Why this site?
The name of this website (ISKEMA) is derived from a combination of the following words: ISchemic, stroKE, edeMA.
This website offers a "library" of publications on the pathophysiology and therapy of the brain edema, chiefly originating from ischemic attacks.
The goal of this website is to improve our knowledge of the medical management of brain edema; especially what emerges in patients with large Hemispheric infarction-associated edema (LHIAE) ( Frank, 1995 ).
The intention is to provide current publications on osmotic therapies (OTs) in order to increase ours knowledge and to minimize the side effects of this medical therapy which can be lethal in some cases and to optimize one standard regime ( see Protocol Theraphy section) to finally discontinue it or to use it with more safety and efficiency.
In daily practice OTs are used in different ways such as times per day,concentration and different pathologicals states ( e.g., ischemics, traumas, hemorrhages, other).
No evidence indicates that mannitol or glycerol or other measures that reduce intracranial pressure ( ICP) alone improve outcome in patients with ischemic brain swelling ( Jauch et al.,2013).
In spite of this absence of evidence of effectiveness for medical therapy with OTs, those therapies are utilized every day in neurocritical care unit and other neurological center of care.
The scope of this website is to come out of the "mist" of evidence in this therapeutical practice ( Lomas and Lavis,1996 ).
We believe that this therapeutical approach ( OT in LHIAE ) now appears to be in the gray zone of evidence.

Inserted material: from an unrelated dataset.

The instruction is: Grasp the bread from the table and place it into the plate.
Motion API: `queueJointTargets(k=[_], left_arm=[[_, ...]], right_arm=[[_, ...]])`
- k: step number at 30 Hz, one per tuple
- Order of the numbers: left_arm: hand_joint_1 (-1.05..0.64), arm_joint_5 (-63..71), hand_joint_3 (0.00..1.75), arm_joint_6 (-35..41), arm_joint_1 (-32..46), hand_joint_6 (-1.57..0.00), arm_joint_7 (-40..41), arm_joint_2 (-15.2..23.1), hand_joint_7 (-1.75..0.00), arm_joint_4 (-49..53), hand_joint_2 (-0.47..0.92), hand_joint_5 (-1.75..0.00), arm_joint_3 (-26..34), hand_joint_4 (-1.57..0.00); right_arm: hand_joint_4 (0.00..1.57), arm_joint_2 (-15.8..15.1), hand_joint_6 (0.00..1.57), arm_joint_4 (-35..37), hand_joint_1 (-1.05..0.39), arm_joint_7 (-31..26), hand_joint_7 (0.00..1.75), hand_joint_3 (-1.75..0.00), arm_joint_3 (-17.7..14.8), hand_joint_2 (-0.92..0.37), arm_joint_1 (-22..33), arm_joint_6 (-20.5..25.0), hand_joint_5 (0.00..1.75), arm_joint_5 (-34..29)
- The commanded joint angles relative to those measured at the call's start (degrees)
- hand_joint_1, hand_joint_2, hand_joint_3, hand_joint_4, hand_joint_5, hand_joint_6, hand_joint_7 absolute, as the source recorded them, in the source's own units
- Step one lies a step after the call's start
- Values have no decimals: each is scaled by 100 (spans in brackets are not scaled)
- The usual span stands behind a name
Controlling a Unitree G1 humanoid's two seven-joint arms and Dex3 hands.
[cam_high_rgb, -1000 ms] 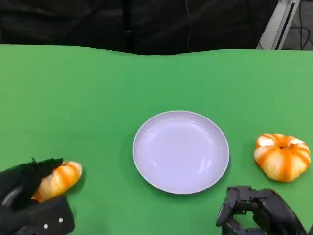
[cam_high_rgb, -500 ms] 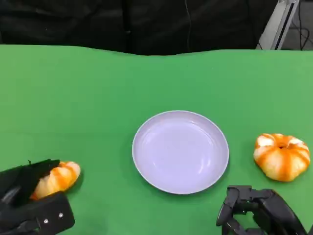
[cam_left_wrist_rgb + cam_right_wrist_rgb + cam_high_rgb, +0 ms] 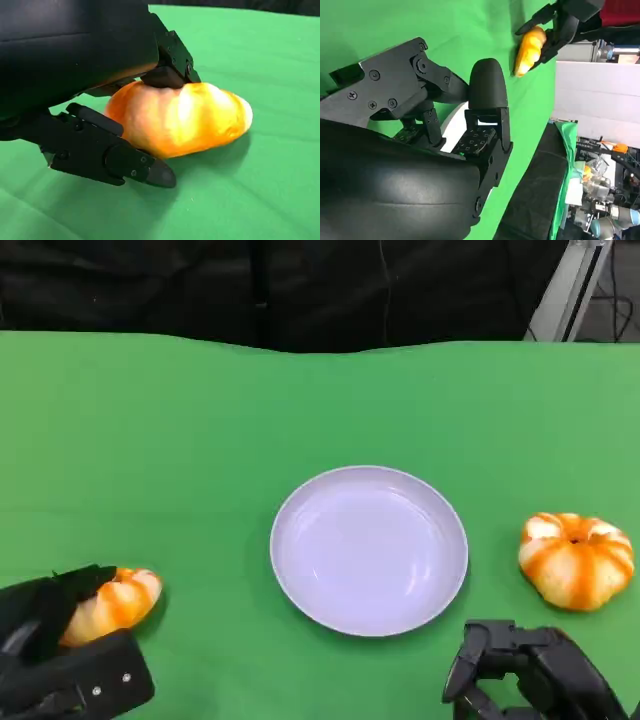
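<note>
An orange and white bread roll (image 3: 118, 600) lies at the table's near left. My left hand (image 3: 55, 655) grips it. In the left wrist view, black fingers (image 3: 165, 65) press on top of the roll (image 3: 190, 120) and one finger (image 3: 110, 155) lies beside it on the green cloth. The round white plate (image 3: 370, 550) sits mid-table, with nothing on it. My right hand (image 3: 525, 675) rests at the near right, holding nothing, its fingers bent but apart. The right wrist view looks past this hand (image 3: 430, 145) to the roll (image 3: 530, 47) in my left hand (image 3: 565, 20).
A pumpkin-shaped orange and white bun (image 3: 577, 558) sits right of the plate, just beyond my right hand. The green cloth (image 3: 200, 420) reaches a dark backdrop at the far edge. A metal frame (image 3: 575, 285) stands at the far right corner.
My left hand and the roll have shifted a little to the left and nearer to me. The right hand, the plate and the bun have not moved.
</note>
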Motion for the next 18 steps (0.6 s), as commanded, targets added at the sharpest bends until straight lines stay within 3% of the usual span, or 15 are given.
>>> queueJointTargets(k=[1,2,3,4,5,6,8,9,11,18], left_arm=[[-13,85,0,161,64,-65,317,22,-3,176,80,-5,-4,-65],[-17,98,0,130,61,-85,508,-14,-5,223,85,-56,12,-70],[-18,106,0,106,56,-92,649,-37,-5,262,87,-87,19,-63],[-19,80,0,35,51,-96,801,-65,-4,310,88,-104,38,-59],[-19,55,1,-16,44,-97,881,-76,-33,345,89,-136,43,-56],[-19,35,0,-55,36,-85,944,-82,-67,377,89,-148,41,-54],[-19,-20,0,-134,24,-72,1049,-105,-99,431,89,-157,54,-53],[-17,-61,0,-177,21,-60,1099,-127,-133,451,89,-167,71,-54],[-16,-125,0,-229,22,-52,1178,-170,-156,475,89,-173,100,-56],[-12,-177,0,-314,28,-51,1296,-211,-164,494,86,-175,106,-61]], right_arm=[[84,-48,86,-15,-10,3,117,-93,-16,-64,36,27,146,43],[84,-44,87,-23,-10,-4,117,-93,-16,-63,36,34,147,41],[85,-42,87,-28,-10,-8,117,-93,-16,-63,36,40,147,39],[85,-41,87,-19,-10,1,117,-94,-16,-62,28,30,147,47],[85,-41,87,-10,-10,10,117,-94,-15,-62,22,21,147,54],[85,-41,87,-4,-10,17,117,-95,-15,-62,17,15,147,58],[84,-35,86,14,-10,13,117,-96,-15,-62,10,-1,147,53],[84,-31,86,21,-10,0,117,-96,-15,-62,9,-8,147,38],[84,-28,87,15,-9,-17,117,-95,-10,-62,16,-3,146,19],[84,-28,86,30,-10,-24,117,-94,-8,-63,12,-26,146,7]])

In this website we have put articles on the ischemic brain edema , particularly the medical therapies with hypertonic saline and/or mannitol in patients with acute deterioration by LHIAE and i propose to do a multicentric trial ( see Trial section ) with one regular regime of these medical therapies.
Only a multicentric collaboration can say the last word on this medical management of LHIAE.
Such project can only be done by close collaboration between the clinicians ( neurointensivist and not ) in this era of wide spread of neurocritical care units in the world.